If you can’t provide figures and facts, you are asking the other person to rely on his/her gut feeling to assess the situation, idea or suggestion or ask for an act of faith.

This is not always welcome by someone taken unprepared, especially if this person trusts more figures than his/her guts.

7. Why?

Why this happened is not often an answer you may get or give immediately. A new problem must be analyzed about its causes first. For known issues some explanations may already be known.

Why me? Why are you going to see this person / Why is this person coming to you?

Is this person contributing to the problem or the solution? Is it only for information?

Do you have structured the case and have some data so that the information is as complete and relevant as possible?

Why? is also a question you may ask after all previous six questions: what, who, when, where, how and how many. It helps checking the robustness of the information, facts and data you provide …or not.


At this point you realize they are many more questions than seven, but the seven are key to structure the case and are easy to remember.

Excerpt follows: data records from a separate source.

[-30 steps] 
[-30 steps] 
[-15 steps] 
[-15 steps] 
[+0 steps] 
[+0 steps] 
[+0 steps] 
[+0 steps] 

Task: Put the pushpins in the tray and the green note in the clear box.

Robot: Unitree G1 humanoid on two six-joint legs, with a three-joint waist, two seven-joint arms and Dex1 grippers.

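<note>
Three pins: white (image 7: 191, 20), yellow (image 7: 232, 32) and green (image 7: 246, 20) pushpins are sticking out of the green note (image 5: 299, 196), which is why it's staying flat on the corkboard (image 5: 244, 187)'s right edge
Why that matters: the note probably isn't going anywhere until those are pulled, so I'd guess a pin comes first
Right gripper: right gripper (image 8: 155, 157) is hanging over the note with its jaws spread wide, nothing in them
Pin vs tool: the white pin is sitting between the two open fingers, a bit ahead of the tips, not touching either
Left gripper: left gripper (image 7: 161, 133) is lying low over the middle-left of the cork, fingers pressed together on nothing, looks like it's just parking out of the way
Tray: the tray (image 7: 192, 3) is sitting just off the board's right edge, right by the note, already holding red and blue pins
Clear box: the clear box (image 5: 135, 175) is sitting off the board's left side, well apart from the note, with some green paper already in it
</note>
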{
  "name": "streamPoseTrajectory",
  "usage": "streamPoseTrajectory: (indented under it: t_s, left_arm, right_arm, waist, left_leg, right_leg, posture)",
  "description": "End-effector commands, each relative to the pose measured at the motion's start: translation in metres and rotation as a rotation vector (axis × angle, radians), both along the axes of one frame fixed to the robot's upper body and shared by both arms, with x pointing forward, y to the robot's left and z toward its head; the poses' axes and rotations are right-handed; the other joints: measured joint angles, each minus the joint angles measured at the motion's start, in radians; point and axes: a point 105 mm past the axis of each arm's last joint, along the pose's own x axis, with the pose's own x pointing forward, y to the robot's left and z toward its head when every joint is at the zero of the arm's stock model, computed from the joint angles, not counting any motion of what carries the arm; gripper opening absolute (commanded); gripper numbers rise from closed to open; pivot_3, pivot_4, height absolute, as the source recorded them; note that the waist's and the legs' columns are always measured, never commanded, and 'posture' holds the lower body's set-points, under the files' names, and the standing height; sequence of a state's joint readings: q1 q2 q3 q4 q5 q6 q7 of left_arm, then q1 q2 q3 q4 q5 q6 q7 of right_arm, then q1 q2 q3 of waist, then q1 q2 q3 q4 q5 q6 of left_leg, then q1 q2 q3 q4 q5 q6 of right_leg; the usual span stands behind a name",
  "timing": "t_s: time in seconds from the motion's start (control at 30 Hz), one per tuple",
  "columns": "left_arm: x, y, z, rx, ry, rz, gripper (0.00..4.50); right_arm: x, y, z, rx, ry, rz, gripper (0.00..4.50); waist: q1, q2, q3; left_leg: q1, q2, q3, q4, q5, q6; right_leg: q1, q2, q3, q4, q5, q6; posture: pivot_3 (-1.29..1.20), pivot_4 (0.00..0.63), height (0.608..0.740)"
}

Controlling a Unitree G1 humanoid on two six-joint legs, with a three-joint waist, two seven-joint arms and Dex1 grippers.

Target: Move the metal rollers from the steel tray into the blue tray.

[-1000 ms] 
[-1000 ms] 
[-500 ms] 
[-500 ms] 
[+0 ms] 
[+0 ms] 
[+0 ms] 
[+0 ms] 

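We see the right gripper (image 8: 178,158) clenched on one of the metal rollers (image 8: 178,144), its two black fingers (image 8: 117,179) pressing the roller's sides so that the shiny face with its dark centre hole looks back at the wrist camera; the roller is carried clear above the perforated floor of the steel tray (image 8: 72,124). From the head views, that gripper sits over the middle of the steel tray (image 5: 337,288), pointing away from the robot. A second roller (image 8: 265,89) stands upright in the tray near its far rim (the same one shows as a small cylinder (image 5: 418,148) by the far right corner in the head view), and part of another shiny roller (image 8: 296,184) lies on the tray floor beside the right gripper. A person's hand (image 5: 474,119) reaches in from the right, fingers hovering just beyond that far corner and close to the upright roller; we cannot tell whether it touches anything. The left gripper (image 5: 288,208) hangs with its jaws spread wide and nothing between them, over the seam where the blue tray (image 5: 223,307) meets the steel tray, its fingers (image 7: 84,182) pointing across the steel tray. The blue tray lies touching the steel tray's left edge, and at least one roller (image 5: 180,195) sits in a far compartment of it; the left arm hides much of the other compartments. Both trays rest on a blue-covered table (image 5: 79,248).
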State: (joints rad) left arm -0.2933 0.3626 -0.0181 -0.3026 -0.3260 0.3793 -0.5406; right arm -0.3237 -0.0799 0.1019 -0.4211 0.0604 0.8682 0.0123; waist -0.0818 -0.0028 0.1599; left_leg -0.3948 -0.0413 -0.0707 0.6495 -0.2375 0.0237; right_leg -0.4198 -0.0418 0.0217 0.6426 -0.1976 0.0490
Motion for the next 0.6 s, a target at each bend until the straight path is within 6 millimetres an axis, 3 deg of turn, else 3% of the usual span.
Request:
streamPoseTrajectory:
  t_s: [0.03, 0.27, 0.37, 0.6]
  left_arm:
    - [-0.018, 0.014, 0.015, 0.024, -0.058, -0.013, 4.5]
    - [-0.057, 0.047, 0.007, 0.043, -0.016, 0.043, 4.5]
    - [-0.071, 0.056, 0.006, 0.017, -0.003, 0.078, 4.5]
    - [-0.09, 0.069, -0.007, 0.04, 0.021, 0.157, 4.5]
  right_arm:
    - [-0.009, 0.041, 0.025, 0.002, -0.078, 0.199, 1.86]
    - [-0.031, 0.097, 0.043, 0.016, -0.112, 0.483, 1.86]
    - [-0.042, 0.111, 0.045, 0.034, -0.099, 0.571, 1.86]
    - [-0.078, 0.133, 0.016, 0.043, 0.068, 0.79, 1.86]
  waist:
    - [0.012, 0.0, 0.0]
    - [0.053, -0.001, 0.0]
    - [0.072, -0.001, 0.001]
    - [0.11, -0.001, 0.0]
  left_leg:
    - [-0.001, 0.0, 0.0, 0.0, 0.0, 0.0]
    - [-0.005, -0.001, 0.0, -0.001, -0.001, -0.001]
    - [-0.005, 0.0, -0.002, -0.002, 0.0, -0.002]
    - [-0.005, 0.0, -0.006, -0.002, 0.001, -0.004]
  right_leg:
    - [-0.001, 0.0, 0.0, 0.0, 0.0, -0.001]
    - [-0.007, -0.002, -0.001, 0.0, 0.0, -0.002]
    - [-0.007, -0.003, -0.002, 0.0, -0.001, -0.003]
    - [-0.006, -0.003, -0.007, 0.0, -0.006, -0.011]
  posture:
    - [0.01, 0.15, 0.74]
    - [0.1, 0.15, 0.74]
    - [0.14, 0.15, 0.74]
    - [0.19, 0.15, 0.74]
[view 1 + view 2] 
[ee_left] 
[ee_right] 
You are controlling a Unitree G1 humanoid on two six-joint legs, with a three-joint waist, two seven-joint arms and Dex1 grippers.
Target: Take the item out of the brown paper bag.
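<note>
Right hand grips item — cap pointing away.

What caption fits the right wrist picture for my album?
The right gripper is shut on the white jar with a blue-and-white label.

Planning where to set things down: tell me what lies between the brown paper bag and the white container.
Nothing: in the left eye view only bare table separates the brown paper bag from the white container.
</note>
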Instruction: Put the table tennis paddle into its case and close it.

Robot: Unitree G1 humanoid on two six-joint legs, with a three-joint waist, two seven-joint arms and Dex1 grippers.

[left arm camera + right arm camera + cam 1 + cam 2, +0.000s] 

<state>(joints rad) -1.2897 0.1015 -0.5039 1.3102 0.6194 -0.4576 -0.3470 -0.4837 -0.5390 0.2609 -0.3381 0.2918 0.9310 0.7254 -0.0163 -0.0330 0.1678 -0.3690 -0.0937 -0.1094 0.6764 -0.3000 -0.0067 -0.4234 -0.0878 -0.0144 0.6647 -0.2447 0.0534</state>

You may also say these are the famous 5W2H, famous since the heyday of Total Quality Management in the 1970-1980 and you’re right.

I didn’t promise anything new, just wondered when you used them last time. Feel free to answer in a comment.

As a manager you may advise your subordinates to use the 5W2H before they come to you with some issue to report, complaint, suggestion or great idea.

As a subordinate or colleague, YOU may use 5W2H before YOU go see them with some issue to report, complaint, suggestion or great idea.